Awesome

`memchr` vs `stringzilla`

Rust Substring Search Benchmarks

Substring search is one of the most common operations in text processing, and one of the slowest. StringZilla was designed to supersede LibC and implement those core operations in CPU-friendly manner, using branchless operations, SWAR, and SIMD assembly instructions. Notably, Rust has a memchr crate that provides a similar functionality, and it's used in many popular libraries. This repository provides basic benchmarking scripts for comparing the throughput of stringzilla and memchr. For normal order and reverse order search, over ASCII and UTF8 input data, the following numbers can be expected.

	ASCII ⏩	ASCII ⏪	UTF8 ⏩	UTF8 ⏪
Intel:
`memchr`	5.89 GB/s	1.08 GB/s	8.73 GB/s	3.35 GB/s
`stringzilla`	8.37 GB/s	8.21 GB/s	11.21 GB/s	11.20 GB/s
Arm:
`memchr`	6.38 GB/s	1.12 GB/s	13.20 GB/s	3.56 GB/s
`stringzilla`	6.56 GB/s	5.56 GB/s	9.41 GB/s	8.17 GB/s

Average	1.2x faster	6.2x faster	-	2.8x faster

For Intel the benchmark was run on AWS r7iz instances with Sapphire Rapids cores. For Arm the benchmark was run on AWS r7g instances with Graviton 3 cores. The ⏩ signifies forward search, and ⏪ signifies reverse order search. At the time of writing, the latest versions of memchr and stringzilla were used - 2.7.1 and 3.3.0, respectively.

Replicating the Results

Before running benchmarks, you can test your Rust environment running:

cargo install cargo-criterion --locked
HAYSTACK_PATH=README.md cargo criterion --jobs 8

On Windows using PowerShell you'd need to set the environment variable differently:

$env:HAYSTACK_PATH="README.md"
cargo criterion --jobs 8

As part of the benchmark, the input "haystack" file is whitespace-tokenized into an array of strings. In every benchmark iteration, a new "needle" is taken from that array of tokens. All inclusions of that token in the haystack are counted, and the throughput is calculated. This generally results in very stable and predictable results. The benchmark also includes a warm-up, to ensure that the CPU caches are filled and the results are not affected by cold start or SIMD-related frequency scaling.

ASCII Corpus

For benchmarks on ASCII data I've used the English Leipzig Corpora Collection. It's 124 MB in size, 1'000'000 lines long, and contains 8'388'608 tokens of mean length 5.

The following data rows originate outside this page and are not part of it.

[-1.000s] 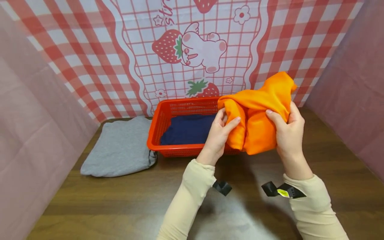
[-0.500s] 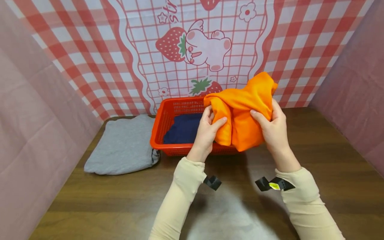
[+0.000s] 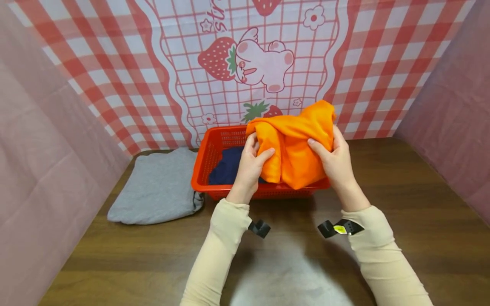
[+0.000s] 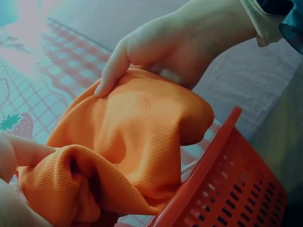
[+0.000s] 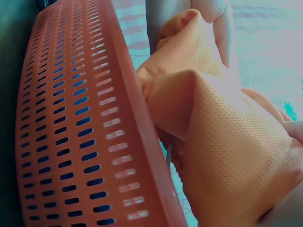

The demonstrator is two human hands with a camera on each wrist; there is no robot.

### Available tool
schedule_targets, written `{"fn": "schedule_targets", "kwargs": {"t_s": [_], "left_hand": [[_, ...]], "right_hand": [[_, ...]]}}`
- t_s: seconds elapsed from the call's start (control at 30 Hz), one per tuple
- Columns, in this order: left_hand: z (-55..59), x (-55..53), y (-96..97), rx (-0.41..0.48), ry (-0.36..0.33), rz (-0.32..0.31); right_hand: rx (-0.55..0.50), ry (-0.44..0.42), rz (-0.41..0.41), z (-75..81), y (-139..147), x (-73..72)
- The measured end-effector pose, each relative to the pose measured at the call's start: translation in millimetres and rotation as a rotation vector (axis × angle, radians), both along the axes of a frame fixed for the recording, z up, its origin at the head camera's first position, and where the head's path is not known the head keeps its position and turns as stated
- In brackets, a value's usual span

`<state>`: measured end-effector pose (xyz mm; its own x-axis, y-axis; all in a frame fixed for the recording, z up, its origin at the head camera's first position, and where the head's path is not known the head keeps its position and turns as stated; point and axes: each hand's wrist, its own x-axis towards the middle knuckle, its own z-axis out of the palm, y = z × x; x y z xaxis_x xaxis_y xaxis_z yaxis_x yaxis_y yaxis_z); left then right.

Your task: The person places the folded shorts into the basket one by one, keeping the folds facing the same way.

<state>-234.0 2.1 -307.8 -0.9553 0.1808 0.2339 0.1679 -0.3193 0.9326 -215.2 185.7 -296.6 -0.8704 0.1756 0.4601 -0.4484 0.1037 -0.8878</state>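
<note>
A bundled orange mesh-knit garment [image 3: 300, 148] is held up between both hands over the right part of a red plastic basket [image 3: 237, 188]. My left hand [image 3: 249, 168] pinches its left side, thumb in front and fingers behind. The right hand [image 3: 337, 163] grips the other side the same way, and its thumb shows on the cloth in the left wrist view. Dark blue folded cloth [image 3: 226, 165] lies inside the basket, partly hidden by the left hand and the garment. In the right wrist view the garment [image 5: 236, 142] hangs close beside the basket's rim [image 5: 137, 113].
A folded grey garment [image 3: 157, 187] lies left of the basket on the brown wooden table [image 3: 153, 259]. Behind stands a red-checked strawberry-print cloth [image 3: 264, 63]. Pink cloth walls [image 3: 42, 148] close off both sides.
Both hands have carried the orange garment to the left and slightly lower, from the basket's right end to over it. The grey garment and the basket stay put.
</note>
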Motion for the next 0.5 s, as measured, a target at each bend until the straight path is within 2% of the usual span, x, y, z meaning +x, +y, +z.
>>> {"fn": "schedule_targets", "kwargs": {"t_s": [0.27,0.5], "left_hand": [[1.2,-8.1,-15.8,0.011,0.018,0.027],[-2.0,-22.9,-33.1,-0.035,-0.02,0.068]], "right_hand": [[0.01,0.002,0.089,-4.7,-11.7,-16.0],[0.055,-0.058,0.114,-9.3,-22.7,-33.0]]}}
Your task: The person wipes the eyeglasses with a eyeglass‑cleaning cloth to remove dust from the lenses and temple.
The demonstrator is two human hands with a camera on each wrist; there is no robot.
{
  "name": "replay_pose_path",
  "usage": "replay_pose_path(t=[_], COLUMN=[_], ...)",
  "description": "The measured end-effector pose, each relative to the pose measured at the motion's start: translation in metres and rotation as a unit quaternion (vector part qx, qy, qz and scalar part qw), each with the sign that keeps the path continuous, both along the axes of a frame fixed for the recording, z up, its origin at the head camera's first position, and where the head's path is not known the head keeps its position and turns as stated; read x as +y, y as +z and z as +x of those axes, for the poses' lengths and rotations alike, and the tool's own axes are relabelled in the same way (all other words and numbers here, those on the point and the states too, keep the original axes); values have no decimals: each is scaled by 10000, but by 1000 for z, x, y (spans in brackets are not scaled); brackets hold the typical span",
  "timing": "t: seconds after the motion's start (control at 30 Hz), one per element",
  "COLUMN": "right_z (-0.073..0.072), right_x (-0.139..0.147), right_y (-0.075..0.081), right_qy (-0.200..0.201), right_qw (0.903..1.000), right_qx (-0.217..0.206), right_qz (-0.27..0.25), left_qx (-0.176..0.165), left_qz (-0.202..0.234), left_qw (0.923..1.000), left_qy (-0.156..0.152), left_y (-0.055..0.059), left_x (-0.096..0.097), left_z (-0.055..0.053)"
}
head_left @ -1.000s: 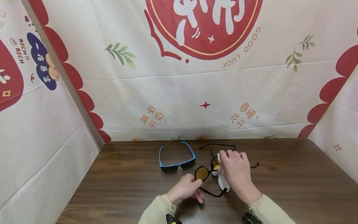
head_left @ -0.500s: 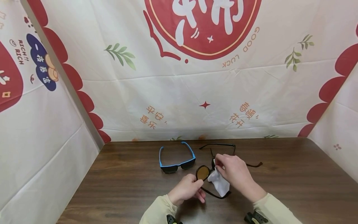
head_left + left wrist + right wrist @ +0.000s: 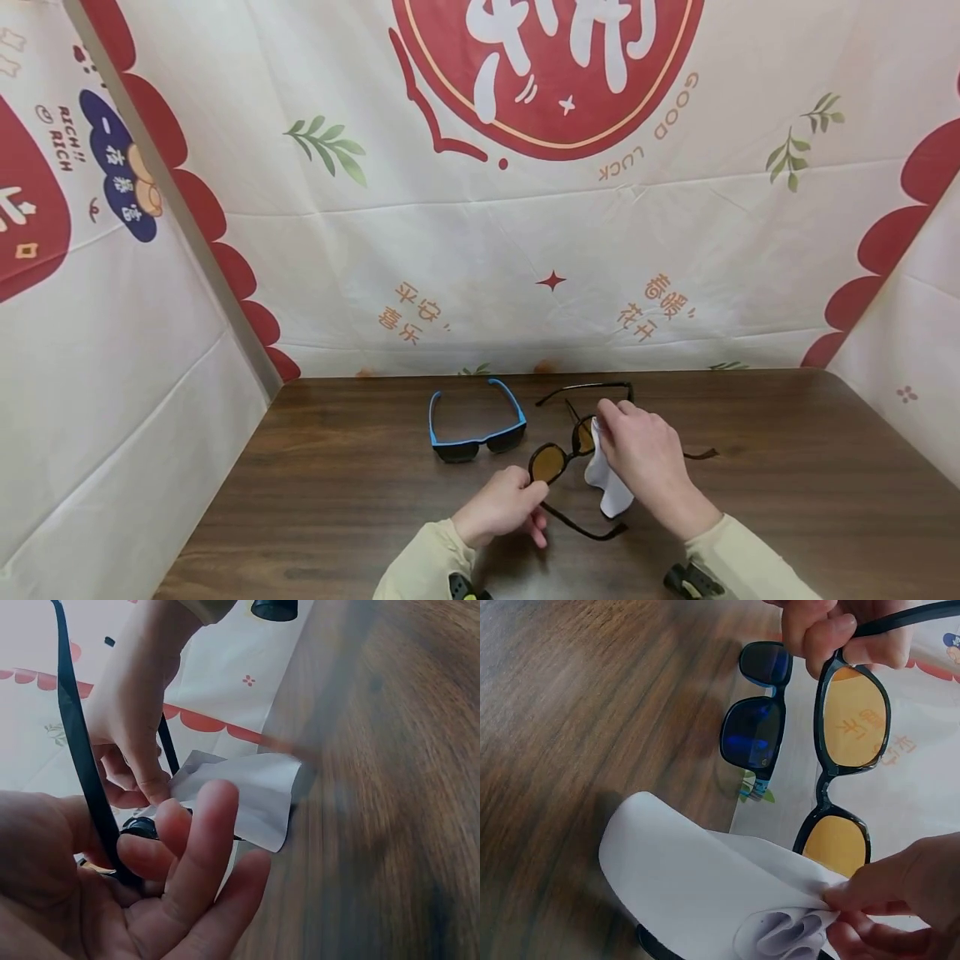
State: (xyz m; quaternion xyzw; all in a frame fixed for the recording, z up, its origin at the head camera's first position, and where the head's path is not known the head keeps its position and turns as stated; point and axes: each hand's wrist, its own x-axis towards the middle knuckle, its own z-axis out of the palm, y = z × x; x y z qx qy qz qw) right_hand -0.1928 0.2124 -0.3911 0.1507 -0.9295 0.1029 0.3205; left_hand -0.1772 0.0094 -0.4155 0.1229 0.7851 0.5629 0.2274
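Black-framed glasses with amber lenses (image 3: 547,463) are held up over the table by my left hand (image 3: 501,507), which grips the frame at its left corner beside the hinge. In the left wrist view, one black temple (image 3: 79,742) rises past the curled fingers. My right hand (image 3: 643,454) pinches a white cloth (image 3: 613,487) at the other lens; the cloth hangs down below the fingers. The right wrist view has the cloth (image 3: 682,877) bunched near the thumb, overlapping the lower part of that amber lens (image 3: 836,846).
Blue-framed sunglasses with dark lenses (image 3: 504,439) lie on the wooden table (image 3: 337,500), left of the held pair. Behind the right hand is another black-framed pair (image 3: 596,385), mostly hidden. A printed white curtain (image 3: 480,250) stands along the table's back edge.
My right hand and the cloth shifted left and down over the far lens, then back right and up, uncovering part of that lens. My left hand has barely moved.
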Motion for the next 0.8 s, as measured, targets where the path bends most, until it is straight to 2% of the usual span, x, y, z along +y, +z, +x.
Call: replay_pose_path(t=[0.13,0.23,0.37,0.47,0.53,0.63,0.8], right_z=[1,0,-2,-4,-4,-4,-4], right_x=[1,1,2,2,2,2,2], right_y=[-1,-1,0,0,0,0,4], right_qy=[-69,36,492,861,956,918,659], right_qw=[9994,9992,9981,9955,9943,9948,9975], right_qx=[-98,-43,-38,-244,-393,-420,-7], right_qz=[-326,-399,-367,-314,-251,-98,263], left_qx=[127,246,288,201,145,119,188], left_qz=[3,-12,-81,-91,-74,-44,-70], left_qw=[9999,9997,9995,9998,9999,9999,9998], left_qy=[1,-13,-32,10,23,38,33], left_y=[1,2,2,3,3,4,5], left_x=[0,1,1,3,4,4,2], left_z=[1,2,2,1,0,-1,-1])
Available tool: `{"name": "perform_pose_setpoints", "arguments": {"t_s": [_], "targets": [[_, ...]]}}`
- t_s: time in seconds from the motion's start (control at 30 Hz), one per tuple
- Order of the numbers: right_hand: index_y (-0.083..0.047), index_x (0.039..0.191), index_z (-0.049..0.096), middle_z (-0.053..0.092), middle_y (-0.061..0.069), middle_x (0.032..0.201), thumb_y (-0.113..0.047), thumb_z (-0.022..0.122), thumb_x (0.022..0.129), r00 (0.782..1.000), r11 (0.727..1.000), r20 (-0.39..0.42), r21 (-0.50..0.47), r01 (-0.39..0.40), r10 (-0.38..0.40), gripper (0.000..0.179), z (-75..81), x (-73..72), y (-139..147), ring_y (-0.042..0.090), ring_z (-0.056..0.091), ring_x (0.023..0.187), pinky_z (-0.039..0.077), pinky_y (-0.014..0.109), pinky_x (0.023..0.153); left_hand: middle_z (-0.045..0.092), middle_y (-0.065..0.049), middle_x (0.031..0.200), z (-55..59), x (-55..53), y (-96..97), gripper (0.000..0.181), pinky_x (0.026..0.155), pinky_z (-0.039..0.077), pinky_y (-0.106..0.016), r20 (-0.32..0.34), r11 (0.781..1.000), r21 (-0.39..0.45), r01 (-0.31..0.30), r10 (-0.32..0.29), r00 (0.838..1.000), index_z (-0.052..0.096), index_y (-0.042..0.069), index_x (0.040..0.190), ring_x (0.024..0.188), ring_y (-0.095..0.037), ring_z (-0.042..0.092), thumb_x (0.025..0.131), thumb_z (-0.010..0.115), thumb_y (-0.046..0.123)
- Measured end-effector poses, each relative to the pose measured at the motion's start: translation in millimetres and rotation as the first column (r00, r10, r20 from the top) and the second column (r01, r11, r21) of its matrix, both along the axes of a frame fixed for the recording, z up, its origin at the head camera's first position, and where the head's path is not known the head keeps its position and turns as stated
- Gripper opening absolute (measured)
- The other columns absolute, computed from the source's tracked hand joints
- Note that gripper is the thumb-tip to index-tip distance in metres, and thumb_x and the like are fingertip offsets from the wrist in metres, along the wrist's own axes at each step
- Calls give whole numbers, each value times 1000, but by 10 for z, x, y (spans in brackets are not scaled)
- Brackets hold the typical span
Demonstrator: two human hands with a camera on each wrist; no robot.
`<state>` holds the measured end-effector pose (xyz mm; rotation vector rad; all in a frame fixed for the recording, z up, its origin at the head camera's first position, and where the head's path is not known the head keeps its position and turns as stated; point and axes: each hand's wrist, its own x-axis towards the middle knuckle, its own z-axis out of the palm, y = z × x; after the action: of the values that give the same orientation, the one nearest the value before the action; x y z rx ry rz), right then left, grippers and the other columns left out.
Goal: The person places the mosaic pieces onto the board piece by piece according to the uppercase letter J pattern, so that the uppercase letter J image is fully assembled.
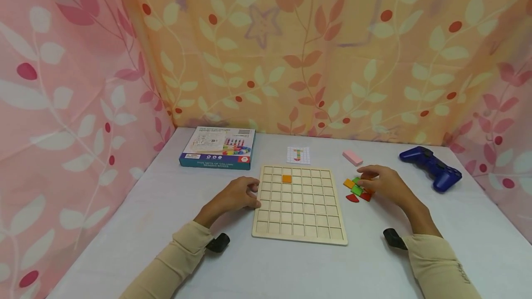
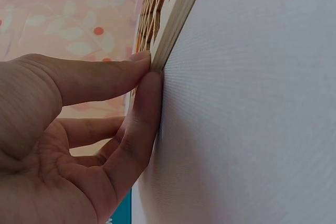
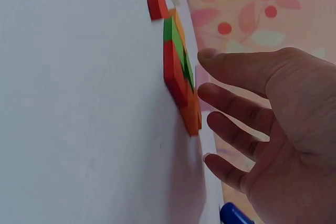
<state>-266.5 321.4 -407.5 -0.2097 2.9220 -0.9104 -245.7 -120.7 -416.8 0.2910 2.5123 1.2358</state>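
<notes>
A wooden grid board (image 1: 298, 239) lies flat on the table, with one orange square tile (image 1: 287, 179) in a cell of its second row. My left hand (image 1: 238, 194) pinches the board's left edge; in the left wrist view the thumb (image 2: 110, 77) sits on the rim and a finger (image 2: 143, 114) meets its side. Over a small group of tiles to the right of the board hovers my right hand (image 1: 384, 183), fingers loosely bent and holding nothing. That group has green tiles (image 1: 356, 190), orange tiles (image 1: 348, 183) and red rounded-edge pieces (image 1: 352, 198).
Behind the board lies a pattern card (image 1: 305, 160) with a small coloured figure on a grid. A pink block (image 1: 352, 157) is at its right, and a blue game controller (image 1: 432, 167) farther right. At the back left rests a boxed set (image 1: 218, 147).
</notes>
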Motion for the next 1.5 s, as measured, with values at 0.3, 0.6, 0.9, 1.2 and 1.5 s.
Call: {"name": "perform_pose_setpoints", "arguments": {"t_s": [0.3,0.6,0.9,1.2,1.5], "targets": [[-2,137,68,67,25,134,-20,69,102,999,1000,-44,9,18,-18,40,-57,25,185,47,57,121,47,68,101,64,-8,116,21,16,-8,69,78,61,-29,-3,1000,7,-1,1,1000,57,-4,147,93,-17,66,85,87,4],[-2,135,69,66,27,136,-8,65,101,999,1000,-42,13,21,-21,35,-78,27,233,49,58,120,49,67,101,64,-8,116,23,29,-5,69,79,60,-28,-5,1000,-1,-5,5,1000,57,-4,147,94,-17,65,86,87,5],[1,134,69,68,26,127,-12,72,98,999,999,-46,30,16,-14,39,-90,17,293,45,60,115,51,65,99,64,-7,116,21,30,-6,69,82,61,-29,-11,1000,-6,-3,2,1000,57,-4,147,95,-18,65,86,87,6],[2,131,71,71,23,122,-16,75,96,1000,998,-27,57,15,-13,39,-104,-8,345,36,60,105,52,51,90,64,-7,116,4,19,-4,69,82,61,-30,-13,1000,3,0,0,1000,57,-4,147,94,-17,66,86,87,6],[2,133,70,68,24,124,-20,74,98,999,999,-32,53,8,-6,42,-52,14,268,38,59,107,53,52,89,64,-7,115,9,25,0,68,83,61,-30,-20,1000,-4,-2,2,1000,57,-4,147,95,-17,66,86,87,6]]}}
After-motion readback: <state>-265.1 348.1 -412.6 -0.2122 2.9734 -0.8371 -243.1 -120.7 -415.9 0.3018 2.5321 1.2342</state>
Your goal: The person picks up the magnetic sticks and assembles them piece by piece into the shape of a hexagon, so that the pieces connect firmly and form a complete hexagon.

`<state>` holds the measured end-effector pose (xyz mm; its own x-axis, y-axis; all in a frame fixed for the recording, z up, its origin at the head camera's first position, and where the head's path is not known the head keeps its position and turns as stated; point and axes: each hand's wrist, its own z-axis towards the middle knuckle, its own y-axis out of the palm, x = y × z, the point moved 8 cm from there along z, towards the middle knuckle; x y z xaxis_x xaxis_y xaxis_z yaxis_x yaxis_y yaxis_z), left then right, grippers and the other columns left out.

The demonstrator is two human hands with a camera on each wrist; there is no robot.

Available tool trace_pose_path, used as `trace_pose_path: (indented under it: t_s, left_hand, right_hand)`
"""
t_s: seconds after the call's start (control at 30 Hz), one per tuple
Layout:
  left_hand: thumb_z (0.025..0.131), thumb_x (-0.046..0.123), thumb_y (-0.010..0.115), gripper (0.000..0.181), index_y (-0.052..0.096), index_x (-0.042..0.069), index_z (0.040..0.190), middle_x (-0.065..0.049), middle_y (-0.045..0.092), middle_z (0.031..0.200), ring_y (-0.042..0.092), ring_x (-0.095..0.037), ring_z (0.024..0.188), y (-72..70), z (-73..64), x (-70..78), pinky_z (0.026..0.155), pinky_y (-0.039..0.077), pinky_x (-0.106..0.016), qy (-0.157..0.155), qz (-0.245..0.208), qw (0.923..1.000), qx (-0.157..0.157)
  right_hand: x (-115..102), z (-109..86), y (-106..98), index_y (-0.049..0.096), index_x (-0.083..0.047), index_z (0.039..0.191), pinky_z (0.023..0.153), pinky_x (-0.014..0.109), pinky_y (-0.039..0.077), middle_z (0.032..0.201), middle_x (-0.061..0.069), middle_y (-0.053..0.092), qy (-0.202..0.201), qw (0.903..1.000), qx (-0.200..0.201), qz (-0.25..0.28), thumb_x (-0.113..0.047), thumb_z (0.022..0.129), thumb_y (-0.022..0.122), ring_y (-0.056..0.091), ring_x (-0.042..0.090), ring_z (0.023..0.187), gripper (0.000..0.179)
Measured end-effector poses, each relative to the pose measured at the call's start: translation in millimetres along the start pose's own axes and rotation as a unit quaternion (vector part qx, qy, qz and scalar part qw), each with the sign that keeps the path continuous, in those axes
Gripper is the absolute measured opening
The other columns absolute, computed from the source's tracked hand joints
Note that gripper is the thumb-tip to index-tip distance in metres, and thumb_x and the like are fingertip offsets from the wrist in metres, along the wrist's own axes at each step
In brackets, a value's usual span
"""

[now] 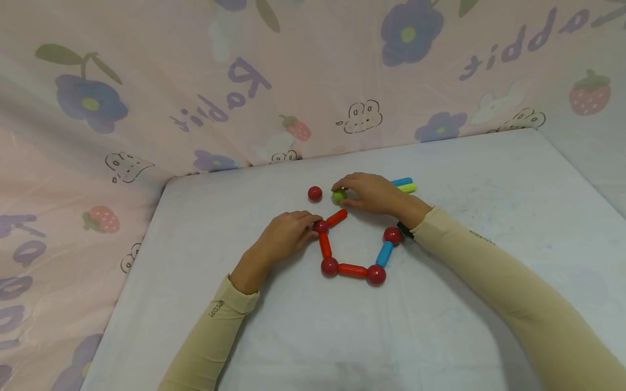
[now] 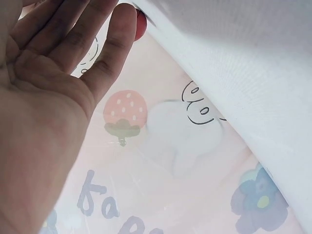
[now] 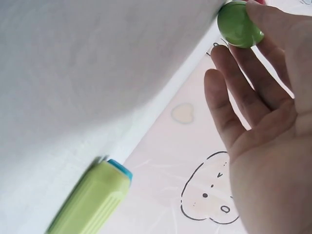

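In the head view, my left hand [image 1: 287, 237] holds a red ball [image 1: 320, 227] at the upper left of a chain of rods and balls. A red rod [image 1: 337, 217] with a free end sticks out from this ball. The chain runs on through a red rod [image 1: 325, 246], a red ball [image 1: 330, 266], another red rod [image 1: 352, 270], a red ball [image 1: 376, 275] and a blue rod [image 1: 385, 253] to a last red ball [image 1: 392, 235]. Between thumb and fingers, my right hand [image 1: 375, 194] pinches a green ball [image 3: 239, 25].
A loose red ball [image 1: 315, 194] lies just left of the green one. Beyond my right hand lie a blue rod [image 1: 403, 181] and a yellow-green rod [image 1: 408, 188], partly covered by that hand. The white table [image 1: 469, 179] ends at a printed pink cloth [image 1: 313, 81].
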<state>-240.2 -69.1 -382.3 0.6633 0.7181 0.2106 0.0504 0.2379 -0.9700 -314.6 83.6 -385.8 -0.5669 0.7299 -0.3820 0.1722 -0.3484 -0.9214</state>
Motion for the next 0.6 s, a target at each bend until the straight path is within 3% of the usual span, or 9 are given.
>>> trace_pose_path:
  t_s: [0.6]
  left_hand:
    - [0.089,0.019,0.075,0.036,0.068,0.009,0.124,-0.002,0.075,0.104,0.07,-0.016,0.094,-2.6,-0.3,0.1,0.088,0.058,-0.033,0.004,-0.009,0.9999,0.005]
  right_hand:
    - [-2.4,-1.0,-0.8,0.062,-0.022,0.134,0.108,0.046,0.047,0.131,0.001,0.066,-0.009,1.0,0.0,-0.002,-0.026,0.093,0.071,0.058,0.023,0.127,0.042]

wget --no-clobber -O leipzig1M.txt https://introcs.cs.princeton.edu/python/42sort/leipzig1m.txt 
HAYSTACK_PATH=leipzig1M.txt cargo criterion --jobs 8

UTF8 Corpus

For richer mixed UTF data, I've used the XL Sum dataset for multilingual extractive summarization. It's 4.7 GB in size (1.7 GB compressed), 1'004'598 lines long, and contains 268'435'456 tokens of mean length 8. To download, unpack, and run the benchmarks, execute the following bash script in your terminal: